Painted Pony Petroleum Ltd. Signs a Definitive Agreement to Provide the Corporation with Long-Term Natural Gas Transportation to Serve its Growing British Columbia Production Base
Jun 29 15
Painted Pony Petroleum Ltd. announced that it has signed a definitive agreement to provide the corporation with long-term natural gas transportation to serve its growing British Columbia production base. This contract represents a critical step in Painted Pony's plan to develop and deliver 240 million cubic feet equivalent per day ("MMcfe/d") of natural gas and gas liquids volumes by the end of 2016. A contract with Spectra Energy Transmission for 220 MMcf/d of firm capacity on the T-North pipeline, expected to commence on November 1, 2016. The contract carries a term of 25 years on 200 MMcf/d and a term of 18 years, 8 months on 20 MMcf/d. The expected commencement of the Spectra Energy contracted service has been timed to coincide with the start-up of the planned AltaGas Townsend area gas processing plant, which is scheduled to be operational by mid-year 2016. The execution of this firm transportation agreement provides Painted Pony with certainty around pipeline egress for growing production in addition to strengthening the Corporation's marketing position and underpinning the opportunity to pursue a wide range of gas sales opportunities with customers at multiple sales points.
Painted Pony Petroleum Ltd. Presents at RBC Capital Markets 2015 Global Energy and Power Executive Conference, Jun-02-2015
May 29 15
Painted Pony Petroleum Ltd. Presents at RBC Capital Markets 2015 Global Energy and Power Executive Conference, Jun-02-2015 . Venue: The Ritz Carlton Battery Park Hotel, New York, New York, United States. Speakers: Patrick Russel Ward, Chief Executive Officer, President and Director.

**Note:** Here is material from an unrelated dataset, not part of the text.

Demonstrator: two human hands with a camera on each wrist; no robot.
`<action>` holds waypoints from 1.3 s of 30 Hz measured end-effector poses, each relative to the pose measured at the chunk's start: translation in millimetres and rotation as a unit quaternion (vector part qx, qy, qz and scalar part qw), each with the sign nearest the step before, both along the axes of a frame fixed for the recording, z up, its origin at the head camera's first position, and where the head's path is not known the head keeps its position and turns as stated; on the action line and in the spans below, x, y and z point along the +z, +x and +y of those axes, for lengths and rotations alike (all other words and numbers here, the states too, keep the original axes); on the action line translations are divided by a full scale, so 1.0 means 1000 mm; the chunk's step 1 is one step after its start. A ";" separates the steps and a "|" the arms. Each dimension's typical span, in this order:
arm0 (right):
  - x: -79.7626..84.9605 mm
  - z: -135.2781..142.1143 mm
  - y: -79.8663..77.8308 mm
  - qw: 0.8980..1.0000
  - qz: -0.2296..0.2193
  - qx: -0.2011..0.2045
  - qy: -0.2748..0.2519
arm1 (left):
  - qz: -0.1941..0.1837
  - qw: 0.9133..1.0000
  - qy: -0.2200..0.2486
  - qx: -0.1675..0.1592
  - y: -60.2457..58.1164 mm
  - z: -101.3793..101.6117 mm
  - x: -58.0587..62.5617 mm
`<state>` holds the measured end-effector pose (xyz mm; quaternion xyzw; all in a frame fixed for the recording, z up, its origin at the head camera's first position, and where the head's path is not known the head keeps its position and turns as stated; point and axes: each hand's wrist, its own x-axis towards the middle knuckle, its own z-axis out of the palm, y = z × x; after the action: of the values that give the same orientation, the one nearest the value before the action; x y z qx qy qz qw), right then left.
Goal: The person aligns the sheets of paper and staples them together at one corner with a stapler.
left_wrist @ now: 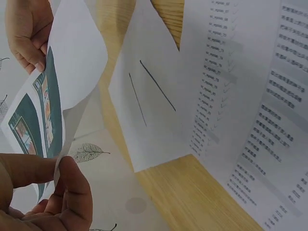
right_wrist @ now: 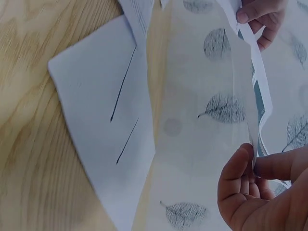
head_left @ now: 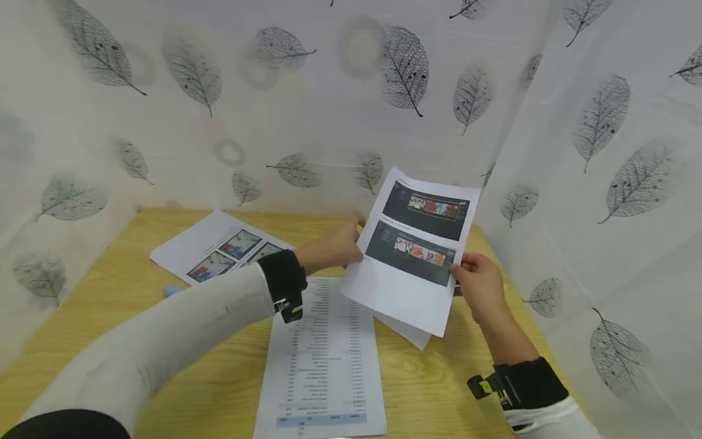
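Note:
A printed sheet of paper (head_left: 408, 292) with two dark screenshot pictures is held up over the table, tilted. My left hand (head_left: 334, 244) pinches its left edge between thumb and fingers. At the opposite edge, my right hand (head_left: 482, 283) grips it, thumb on the printed face. In the left wrist view, the lifted sheet (left_wrist: 79, 62) bends between both hands. Below it lies a sheet with two pen lines (left_wrist: 149, 106), mostly covered in the head view. Partly over that sheet lies a long printed list (head_left: 323, 360) with rows of text and tick marks.
Photo-printed sheets (head_left: 192, 244) lie at the back left of the wooden table (head_left: 208, 378). A small bluish object (head_left: 172, 289) sits beside them, partly behind the left sleeve. A white leaf-patterned curtain (head_left: 329, 110) hangs close behind the table and along its right side.

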<state>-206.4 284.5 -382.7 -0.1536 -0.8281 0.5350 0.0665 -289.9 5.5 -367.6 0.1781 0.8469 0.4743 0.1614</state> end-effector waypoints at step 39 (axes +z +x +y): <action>-0.031 -0.119 0.051 0.978 -0.043 0.192 0.072 | -0.080 0.991 -0.030 0.105 0.155 -0.137 -0.029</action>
<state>-155.2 165.4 -414.0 -0.0095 -0.8805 0.4698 -0.0619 -134.6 -131.3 -397.1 0.0443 0.8592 0.4757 0.1833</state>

Painted Pony Petroleum Ltd. Announces Unaudited Earnings and Operating Results for the First Quarter Ended March 31, 2015; Provides Production and Financial Guidance for 2015
May 13 15
Painted Pony Petroleum Ltd. announced unaudited earnings and operating results for the first quarter ended March 31, 2015. During the first quarter of 2015, the company generated funds flow from operations of $10.2 million, which represents a 48% decrease over the first quarter of 2014. On a per share basis, the company generated funds flow from operations of $0.10 per share, a decrease of 55% over the results of the first quarter 2014 of $0.22 per share. Decreased funds flow from operations was primarily a result of lower natural gas and natural gas liquids prices received during the quarter, as well as the disposition of higher netback oil production in July 2014, partially offset by higher production volumes, as well as lower royalties and operating costs. During the first quarter of 2015, the company had a net loss of $3.5 million or $0.04 per basic and dilute share primarily due to non-cash depletion and depreciation expense, compared to a net loss of $1.5 million or $0.02 per basic and dilute share in the first quarter of 2014. During the three months ended March 31, 2015 the Corporation invested $48.3 million in exploration and development capital expenditures, including $39.6 million on drilling and completions activity, compared to $45.5 million a year ago. Petroleum and natural gas revenue was $23.6 million against $37.2 million a year ago.
Production averaged 16,243 boe/d (97,461 Mcfe/d) in the first quarter of 2015, weighted 93% to natural gas and represented an increase of 67% over the first quarter of 2014, compared to 9,734 boe/d (58,404 Mcfe/d) in the first quarter of 2014. Average NGL production for the first quarter of 2015 was 1,068 bbl/d, up 126% from the first quarter of 2014 production of 473 bbl/d.
Production guidance remains unchanged at an average of approximately 16,000 boe/d (96,000 Mcfe/d) for 2015. Due to planned maintenance at the McMahon Gas Plant, production is expected to average approximately 15,500 boe/d (93,000 Mcfe/d) in the second and third quarters, with volumes rising to 17,000 boe/d (102,000 Mcfe/d) in the fourth quarter. The Corporation has approximately 15 MMcf/d of additional volumes behind pipe due to limited processing capacity. The 2015 capital budget remains unchanged at $104 million. During the remainder of 2015, the Corporation intends to drill 8 (8.0 net) Montney horizontal natural gas wells on its 100% working interest lands in the Blair and Townsend areas, of which the majority will be part of the pre-drill program directed towards the AltaGas Townsend Facility.